3.2.3 Les RCPs, des protéines allostériques

Dans une étude sur les récepteurs nicotiniques à la jonction neuromusculaire de grenouille, Katz et Thesleff s’intéressent aux propriétés de désensibilisation des récepteurs, c’est à dire à l’entrée dans un état « non-actif » en présence d’agoniste. Ils proposent un modèle d’équilibre thermodynamique où les récepteurs peuplent deux états A et B, différents de l’état de repos (état non actif en absence d’agoniste), et où la présence d’agoniste sélectionne un état par rapport à un autre. Pour

expliquer leurs données, ils proposent également que les récepteurs existent à l’état désensibilisé en absence d’agoniste, un postulat qui est reprit dans le modèle allostérique MWC mais est en contradiction avec le modèle KNF (Katz and Thesleff, 1957) (Figure 3.4 A).

Figure 3.4 : Courants caractéristiques du nAChR. A : Le tracé représente les courants enregistrés à la jonction neuromusculaire de grenouille. La figure est complétée par un modèle de population des états A (ouverts/actifs) et B (fermés/désensibilisés). Les cellules sont perfusées avec deux solutions d’ACh, la première est appliquée en continue (ligne blanche continue), la seconde est appliquée ponctuellement (pointillés blancs). Ces traces permettent ainsi d’observer deux populations de récepteurs 1) les récepteurs ouverts par la perfusion continue (trace continue) 2) les récepteurs ouverts par l’application ponctuelle d’ACh (pics). On peut ainsi observer qu’en présence continue d’ACh la population de récepteurs « ponctuels » diminue avec le temps, ils désensibilisent. On remarque également qu’en absence de perfusion continue, il y a un temps de récupération nécessaire pour de nouveau observer la population entière de récepteurs « ponctuels », ainsi, en absence d’agoniste ces récepteurs existent encore à l’état désensibilisé. B : Les traces représentent les ouvertures d’un récepteur unique nACh en absence d’agoniste. Figure crée à partir de (Katz and Thesleff, 1957; Labarca et al., 1995).

Dans cette étude, les auteurs mettent également en avant une observation : la relation « dose-effet » n’est pas hyperbolique comme le prévoient les formalismes enzymatiques classiques, mais a une forme

sigmoïde et en tirent la conclusion que les récepteurs portent plusieurs sites de liaison de l’ACh et que l’efficacité d’une molécule augmente avec le nombre de molécules liées, en d’autres termes la liaison d’agoniste sur les récepteurs nicotiniques est coopérative.
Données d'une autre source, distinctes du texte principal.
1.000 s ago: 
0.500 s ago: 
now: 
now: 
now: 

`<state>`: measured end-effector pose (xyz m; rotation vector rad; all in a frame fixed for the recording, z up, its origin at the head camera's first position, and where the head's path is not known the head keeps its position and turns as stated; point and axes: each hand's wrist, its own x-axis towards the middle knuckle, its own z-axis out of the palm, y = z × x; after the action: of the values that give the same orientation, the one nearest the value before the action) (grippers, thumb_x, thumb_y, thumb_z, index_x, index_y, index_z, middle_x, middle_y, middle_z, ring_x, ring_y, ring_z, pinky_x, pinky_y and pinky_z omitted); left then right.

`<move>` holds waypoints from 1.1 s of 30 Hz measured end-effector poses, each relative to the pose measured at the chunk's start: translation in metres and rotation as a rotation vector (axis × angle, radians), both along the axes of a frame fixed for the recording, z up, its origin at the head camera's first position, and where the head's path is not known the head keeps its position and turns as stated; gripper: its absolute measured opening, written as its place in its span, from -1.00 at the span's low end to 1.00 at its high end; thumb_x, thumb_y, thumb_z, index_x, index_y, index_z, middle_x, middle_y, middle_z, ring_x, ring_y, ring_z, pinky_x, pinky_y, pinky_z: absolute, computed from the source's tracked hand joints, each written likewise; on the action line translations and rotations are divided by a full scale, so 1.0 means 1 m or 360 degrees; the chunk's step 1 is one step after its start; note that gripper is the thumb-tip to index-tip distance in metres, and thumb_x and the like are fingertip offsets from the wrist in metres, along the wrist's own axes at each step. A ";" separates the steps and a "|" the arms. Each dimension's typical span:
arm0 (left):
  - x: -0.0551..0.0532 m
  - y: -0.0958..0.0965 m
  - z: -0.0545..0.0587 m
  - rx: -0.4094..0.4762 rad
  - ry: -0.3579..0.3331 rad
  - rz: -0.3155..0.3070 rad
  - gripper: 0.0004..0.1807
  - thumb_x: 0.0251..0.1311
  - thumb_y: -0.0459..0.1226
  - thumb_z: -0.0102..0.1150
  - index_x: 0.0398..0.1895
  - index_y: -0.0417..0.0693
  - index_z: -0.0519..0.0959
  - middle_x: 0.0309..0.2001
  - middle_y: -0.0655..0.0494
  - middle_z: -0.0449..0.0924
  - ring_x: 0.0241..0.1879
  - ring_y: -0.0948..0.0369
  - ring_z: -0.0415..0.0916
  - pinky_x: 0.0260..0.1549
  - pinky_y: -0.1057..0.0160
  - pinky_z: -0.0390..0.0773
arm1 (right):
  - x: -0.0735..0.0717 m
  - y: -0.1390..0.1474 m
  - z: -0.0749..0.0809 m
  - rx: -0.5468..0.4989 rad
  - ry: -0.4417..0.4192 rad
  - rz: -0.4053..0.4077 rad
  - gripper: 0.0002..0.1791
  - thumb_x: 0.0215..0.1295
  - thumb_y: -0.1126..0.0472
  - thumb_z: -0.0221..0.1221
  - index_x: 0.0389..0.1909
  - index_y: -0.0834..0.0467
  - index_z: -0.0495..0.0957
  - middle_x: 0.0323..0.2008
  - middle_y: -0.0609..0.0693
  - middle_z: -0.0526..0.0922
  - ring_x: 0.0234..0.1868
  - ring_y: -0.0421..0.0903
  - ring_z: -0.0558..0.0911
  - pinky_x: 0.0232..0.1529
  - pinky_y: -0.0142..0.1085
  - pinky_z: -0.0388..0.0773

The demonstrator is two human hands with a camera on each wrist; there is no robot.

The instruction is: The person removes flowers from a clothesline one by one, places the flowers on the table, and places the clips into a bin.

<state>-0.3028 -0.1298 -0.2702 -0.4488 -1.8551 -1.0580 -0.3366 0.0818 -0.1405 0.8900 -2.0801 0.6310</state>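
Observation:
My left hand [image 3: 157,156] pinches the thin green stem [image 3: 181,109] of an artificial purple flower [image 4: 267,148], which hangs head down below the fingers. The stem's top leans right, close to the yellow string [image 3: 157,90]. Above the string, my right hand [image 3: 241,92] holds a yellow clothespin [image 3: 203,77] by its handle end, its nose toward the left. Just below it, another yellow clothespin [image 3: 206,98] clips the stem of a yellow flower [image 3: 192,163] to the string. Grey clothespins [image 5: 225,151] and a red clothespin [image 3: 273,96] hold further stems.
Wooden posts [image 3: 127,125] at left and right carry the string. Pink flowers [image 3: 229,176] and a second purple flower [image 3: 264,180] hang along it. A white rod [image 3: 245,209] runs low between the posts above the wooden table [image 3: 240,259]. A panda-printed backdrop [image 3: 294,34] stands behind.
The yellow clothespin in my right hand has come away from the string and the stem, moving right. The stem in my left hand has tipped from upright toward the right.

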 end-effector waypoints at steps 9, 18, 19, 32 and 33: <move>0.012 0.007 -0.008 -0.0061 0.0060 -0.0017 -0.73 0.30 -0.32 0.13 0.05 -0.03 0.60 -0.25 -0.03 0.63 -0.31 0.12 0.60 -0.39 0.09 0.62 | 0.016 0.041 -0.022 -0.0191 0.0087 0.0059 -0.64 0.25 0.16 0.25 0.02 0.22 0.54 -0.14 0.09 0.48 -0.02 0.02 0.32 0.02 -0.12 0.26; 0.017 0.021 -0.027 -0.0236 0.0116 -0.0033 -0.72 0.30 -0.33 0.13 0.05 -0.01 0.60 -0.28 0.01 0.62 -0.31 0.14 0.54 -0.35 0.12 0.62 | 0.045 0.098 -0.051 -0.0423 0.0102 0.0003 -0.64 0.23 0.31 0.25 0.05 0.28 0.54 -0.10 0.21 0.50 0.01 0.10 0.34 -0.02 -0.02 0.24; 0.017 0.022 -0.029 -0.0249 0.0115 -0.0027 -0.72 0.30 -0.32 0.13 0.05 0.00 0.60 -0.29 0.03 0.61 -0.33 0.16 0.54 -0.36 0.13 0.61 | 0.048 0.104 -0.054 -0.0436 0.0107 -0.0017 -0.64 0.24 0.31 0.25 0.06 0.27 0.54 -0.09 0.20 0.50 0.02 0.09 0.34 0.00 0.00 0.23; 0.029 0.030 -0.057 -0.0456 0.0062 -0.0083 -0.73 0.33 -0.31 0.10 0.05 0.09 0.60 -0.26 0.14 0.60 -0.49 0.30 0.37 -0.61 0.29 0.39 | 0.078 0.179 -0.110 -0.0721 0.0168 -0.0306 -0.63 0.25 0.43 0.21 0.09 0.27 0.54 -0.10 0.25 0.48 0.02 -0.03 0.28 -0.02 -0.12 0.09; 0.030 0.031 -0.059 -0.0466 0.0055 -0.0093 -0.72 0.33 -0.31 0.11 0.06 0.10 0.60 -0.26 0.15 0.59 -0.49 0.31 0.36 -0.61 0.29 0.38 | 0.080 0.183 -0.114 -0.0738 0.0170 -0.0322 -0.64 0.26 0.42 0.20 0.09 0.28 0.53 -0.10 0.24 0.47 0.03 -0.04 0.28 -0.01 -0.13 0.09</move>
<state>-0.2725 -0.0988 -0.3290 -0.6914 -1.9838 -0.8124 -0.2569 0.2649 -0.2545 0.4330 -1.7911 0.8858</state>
De plus, des mesures en canaux uniques, c’est à dire qui permettent d’enregistrer les évènements d’ouvertures d’un seul récepteur, ont mis en évidence la propriété des récepteurs-canaux à s’ouvrir même en absence de ligands (Jackson, 1984). Enfin, la mutation d’acides aminés dans le pore des récepteurs, et ce chez différents membres de la famille, entrainent de multiples ouvertures spontanées des récepteurs en absence d’agoniste (Figure 3.4 B) (Bertrand et al., 1997; Chang and Weiss, 1999; Labarca et al., 1995).

Ainsi, ces observations, depuis répétées et confirmées sur différents membres de la famille, sont en accord avec les postulats proposés par la théorie MWC, au contraire de la théorie KNF qui ne prévoit, notamment, pas les ouvertures spontanées de canaux.

Il est aujourd’hui largement accepté que le fonctionnement des RCPs est correctement décrit par un modèle allostérique de type MWC bien que le postulat de symétrie soit dans certains cas, notamment pour les hétéromères, remis en question. Il en est de même pour le postulat initial statuant que les transitions allostériques s’effectuent principalement par des réorganisations quaternaires, et il est admis que des réorganisations tertiaires peuvent avoir lieu, notamment au site de liaison de l’agoniste et des différentes molécules effectrices.